Latest data suggests that renewable energy deals have lost some momentum.

In the Paris Agreement of 2016, a group of developed countries pledged to provide $100bn in annual climate funding by 2020. The global action plan aims to avoid dangerous and irreversible climate change by limiting global warming to well below 2°C and pursuing efforts to limit it to 1.5°C. In response to the Agreement, renewable energy deals hit (what was at the time) the highest quarterly number of recorded transactions in Q4 2016. Since then, the figures have continued to rise and 2017 set a new record with 1,615 renewable energy deals, followed by 1,508 deals in 2018.


Such strong figures indicate that the effort to make a difference for climate change, to invest in any alternatives to the traditional oil & gas industry, is well underway. But are the current investment levels in renewable energy sufficient? Will it be enough to make the necessary positive impact on climate change?

As the overall infrastructure market plunged in the first quarter of 2019, the number of renewable energy transactions also slowed. This could be due to a combination of factors: sourcing suitable renewable assets has been challenging, interest in the market has ensured a more competitive environment and the time taken to complete deals has increased due to the demand for large-scale assets. Furthermore, oil & gas entity-level deals dominated Q2 transactions in terms of their financial size – these are companies that specialize in operating natural gas pipelines and terminals. The pressure to take action on the Paris Agreement is therefore not as widespread as it should be to reach the agreed goals.

However, there is hope for renewable energy transactions to regain momentum. The number of renewable energy deals, even if not their aggregate value, should continue to outweigh conventional oil & gas energy deals, as the chart above suggests. What’s more, the way investment in renewable energy deals is evolving also suggests a positive turn. Energy storage that is attached to wind farms and solar farms is also being bought separately, indicating that investors are aware of the importance of these storage facilities in furthering the impact of renewable energy. Demand for energy storage facilities also suggests that interest in this asset type is increasing: 11 facilities have been acquired in 2019 so far, including American Electric Power’s acquisition of the Auwahi Wind and Battery Storage Facility from Sempra Renewables in February. The deal is part of a larger transaction for a US portfolio, acquired for a total consideration of $1.054bn – comprising $584mn of equity, including $33mn in working capital, assumed debt of $470mn and $162mn of tax equity obligation.

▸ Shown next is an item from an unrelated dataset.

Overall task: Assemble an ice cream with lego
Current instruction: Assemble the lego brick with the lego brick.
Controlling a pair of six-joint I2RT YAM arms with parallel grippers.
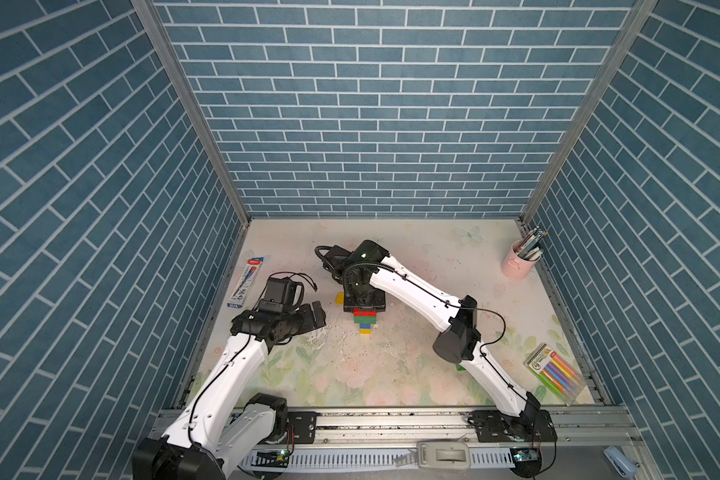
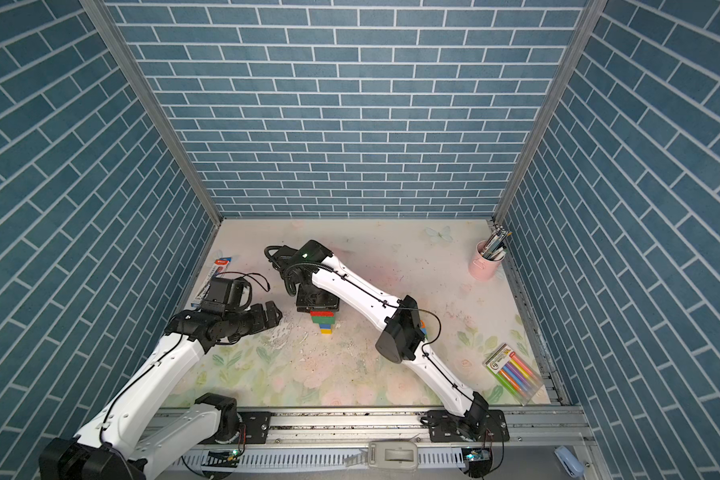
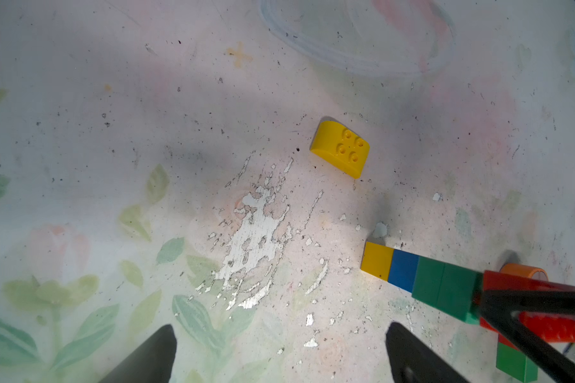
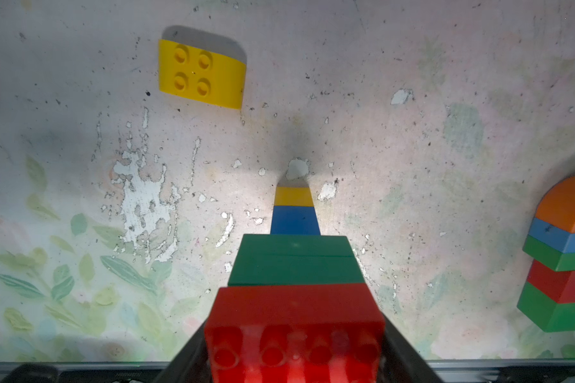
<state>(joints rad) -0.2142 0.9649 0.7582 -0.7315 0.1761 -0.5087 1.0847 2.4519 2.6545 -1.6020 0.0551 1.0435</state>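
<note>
A lego tower (image 1: 365, 322) stands upright mid-table: a yellow brick at the base, then blue, green and a red brick (image 4: 294, 308) on top. My right gripper (image 4: 294, 351) reaches straight down over it and is shut on the red brick, one finger on each side. A loose yellow brick with a rounded top (image 3: 341, 149) lies just left of the tower, also seen as the yellow brick (image 4: 201, 74). My left gripper (image 3: 279, 358) hovers open and empty left of the tower (image 3: 429, 278). A second lego stack (image 4: 561, 255), orange-topped over blue, green, red and green, lies to the right, mostly hidden by my right arm in both top views.
A pink cup of pens (image 1: 520, 262) stands at the back right corner. A pack of coloured markers (image 1: 555, 372) lies at the right edge and a pen pack (image 1: 246, 282) at the left edge. Blue brick-patterned walls enclose three sides.
</note>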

There is still a lot of work to be done to achieve the 2020 goals set in the Paris Agreement – globally, we are making efforts in the right direction, but the progress is insufficient. Renewable energy may only be a small part of the progress being undertaken, but with the increasing shift towards electricity generation from renewable sources and away from the more traditional fossil fuels (many existing coal-fired power plants are in the process of being retired), the International Renewable Energy Agency estimates that renewables will make up at least 30% of the world’s electricity supply by 2020. This is a vast improvement on previous levels, and by 2050 we will have reduced air pollution, improved public health and reduced environmental damage.